Based on the observations of the adaxial and abaxial epidermal cells at the center of the basal, middle and top regions of CVW and CVT ray floret petals (Fig. 4a, b) at R1-R5 stage, there was no significant difference between the adaxial and abaxial epidermal cells in terms of morphology (Fig. 4c, d). The number of adaxial epidermal cells in the top, middle, and basal parts of ray floret petals at R1 stage in CVT was observably larger than in CVW at the same magnification. As the capitulum gradually opened, the gap in the number of adaxial epidermal cells between the two narrowed (Fig. 4e), while for the abaxial epidermal cells, there was only a small gap between the number of CVW and CVT in the top, middle, and basal parts at R1-R5 stage (Fig. 4f). The results revealed a major difference in the number of petal epidermal cells between flat and tubular ray floret, and the number of epidermal cells in the tubular type was significantly higher than the flat type.

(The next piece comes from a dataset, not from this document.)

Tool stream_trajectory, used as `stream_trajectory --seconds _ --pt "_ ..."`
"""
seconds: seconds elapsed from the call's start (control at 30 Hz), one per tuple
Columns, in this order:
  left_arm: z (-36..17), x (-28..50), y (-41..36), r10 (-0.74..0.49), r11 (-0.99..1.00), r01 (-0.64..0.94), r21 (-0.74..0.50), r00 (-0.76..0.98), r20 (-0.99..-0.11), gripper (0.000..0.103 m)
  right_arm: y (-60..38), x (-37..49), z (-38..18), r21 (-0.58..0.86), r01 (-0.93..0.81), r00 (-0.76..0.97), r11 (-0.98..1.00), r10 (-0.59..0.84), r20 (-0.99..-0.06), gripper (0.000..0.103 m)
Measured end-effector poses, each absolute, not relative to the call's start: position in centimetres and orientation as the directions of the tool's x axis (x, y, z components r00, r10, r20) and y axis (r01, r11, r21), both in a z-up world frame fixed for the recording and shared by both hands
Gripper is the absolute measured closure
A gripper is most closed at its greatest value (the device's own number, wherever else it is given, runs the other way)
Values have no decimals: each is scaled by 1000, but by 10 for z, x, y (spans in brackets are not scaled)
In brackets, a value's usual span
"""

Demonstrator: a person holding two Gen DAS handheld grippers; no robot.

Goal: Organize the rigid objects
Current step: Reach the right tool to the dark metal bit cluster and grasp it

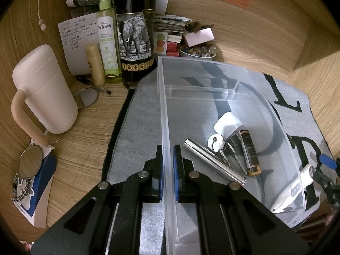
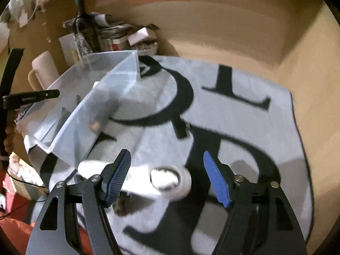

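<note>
Translucent plastic forms the one storage bin (image 1: 212, 97) on the grey lettered mat (image 1: 136, 114), and the left tongs (image 1: 167, 163) are clamped together on its near side wall, one blue pad outside and one inside. Just right of those tongs, inside the bin, lie four things: one metal tube (image 1: 214, 162), one bunch of keys (image 1: 216, 143), one white plug (image 1: 227, 122) and one dark lighter-like stick (image 1: 250, 153). The tube's long axis runs diagonally, from beside the left tongs toward the bin's near right corner; the dark stick lies nearly along the bin's length. One white pen-shaped device (image 1: 295, 189) rests outside the bin's far wall from the left tongs, its long axis slanting with its narrow tip toward the viewer. The right tongs (image 2: 167, 176) stand apart, nothing pressed between the pads, with that white device (image 2: 170, 178) blurred on the mat between and just below them, its long axis crossing from one finger toward the other. Only the left wrist view shows the bin's contents and the bench (image 1: 85, 127) clutter beyond the tongs: one pink jug (image 1: 44, 89), one wine bottle (image 1: 135, 29), one green spray bottle (image 1: 107, 42), and two mirrors (image 1: 29, 161). Only the right wrist view shows the mat's large black letters (image 2: 235, 85) spread ahead of the tongs, though it is smeared.
</note>
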State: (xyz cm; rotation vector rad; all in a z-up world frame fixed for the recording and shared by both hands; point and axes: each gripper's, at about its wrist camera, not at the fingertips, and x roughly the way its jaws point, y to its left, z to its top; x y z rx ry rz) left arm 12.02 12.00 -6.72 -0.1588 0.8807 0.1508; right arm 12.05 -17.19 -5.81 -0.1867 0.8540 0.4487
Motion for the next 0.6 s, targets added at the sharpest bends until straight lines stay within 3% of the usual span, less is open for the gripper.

Expression pattern of flower development related-genes in different ray floret types
The expression pattern of genes related to flower development, including MADS-box conferring floral organ identity, TEOSINTE BRANCHED/CYCLOIDEA/PCF (TCP) affecting flower symmetry, NAM/ATAF/CUC (NAC) regulating organ boundaries, WOX effecting petal fusion and AUXIN RESPONSE FACTOR (ARF), were analyzed in CVW, CVT and CVZ using semi-quantitative reverse transcriptase-polymerase chain reaction (RT-PCR). The expression levels of CYC2b and CYC2e were higher in CVT than CVW. However, the MAD-box, TCP, WOX and NAC genes showed no significantly differential expression among the different samples (Additional file 1: Fig. S1, Additional file 2: Fig. S2). According to further analysis of the expression pattern of CYC2-like genes in ray floret petals of CVW and CVT at R1-R5 stage by real-time quantitative polymerase chain reaction (qRT-PCR) (Fig. 5), we found that CvCYC2b and CvCYC2e lower expression level in CVW than CVT. The expression level of CvCYC2a showed no obvious difference between the flat and tubular types, and the expression levels of CvCYC2c were slightly different in the two types. CvCYC2d and CvCYC2f had higher expression levels in CVT than CVW at R1-R4 stage but a similar expression level at R5 stage. The above results suggested that CvCYC2b, CvCYC2d, CvCYC2e, and CvCYC2f were important for ray floret morphogenesis.
Transcriptome sequencing and functional annotation
Because the flat, spoon and tubular ray florets of CVZ were on the same capitulum with the same genetic background, RNA-seq of these samples was carried out to further investigate the molecular mechanisms underlying the ray floret phenotype. The use of three biological repeats resulted in the sequencing of a total of 9 RNA samples (Additional file 3: Fig. S3, Additional file 4: Table S1). A total of 70.79 Gb clean data were generated, and 92.63–97.29% of the clean reads had Phred-like quality scores at the Q30 threshold (percentage of sequences with sequencing error rates lower than 0.1%). Following assembly, 100,882 unigenes were recognized, of which 21,315 were longer than 1 kb and the N50 of the unigenes was 1251 bp. A total of 48,662 unigenes were annotated based on BLASTx (E-value < 1 × 10− 5) and HMMER (E-value < 1 × 10− 10) searches against public databases including COG, GO, KEGG, KOG, Pfam, Swiss-Prot, eggNOG and Nr. Based on the annotation results (Additional file 5: Fig. S4), 26,253 genes (53.95%) were annotated in KOG, 30,992 genes (63.69%) in Pfam, 29,766 genes (61.17%) in Swiss-Prot, 42,792 genes (87.94%) in eggNOG and 45,723 genes (93.96%) in Nr. The functions of the predicted unigenes were classified using GO, COG, and KEGG assignments. A total of 29,582 genes (60.79%) were annotated by GO assignments, being categorized into three major groups (cellular component, molecular function, and biological process). In addition, 13,290 genes (27.31%) were clustered into 25 COG categories, and 17,764 genes (36.50%) were mapped into 129 KEGG pathways, with the most represented pathways being “Ribosome (ko03010)” followed by “Carbon metabolism (ko01200)”.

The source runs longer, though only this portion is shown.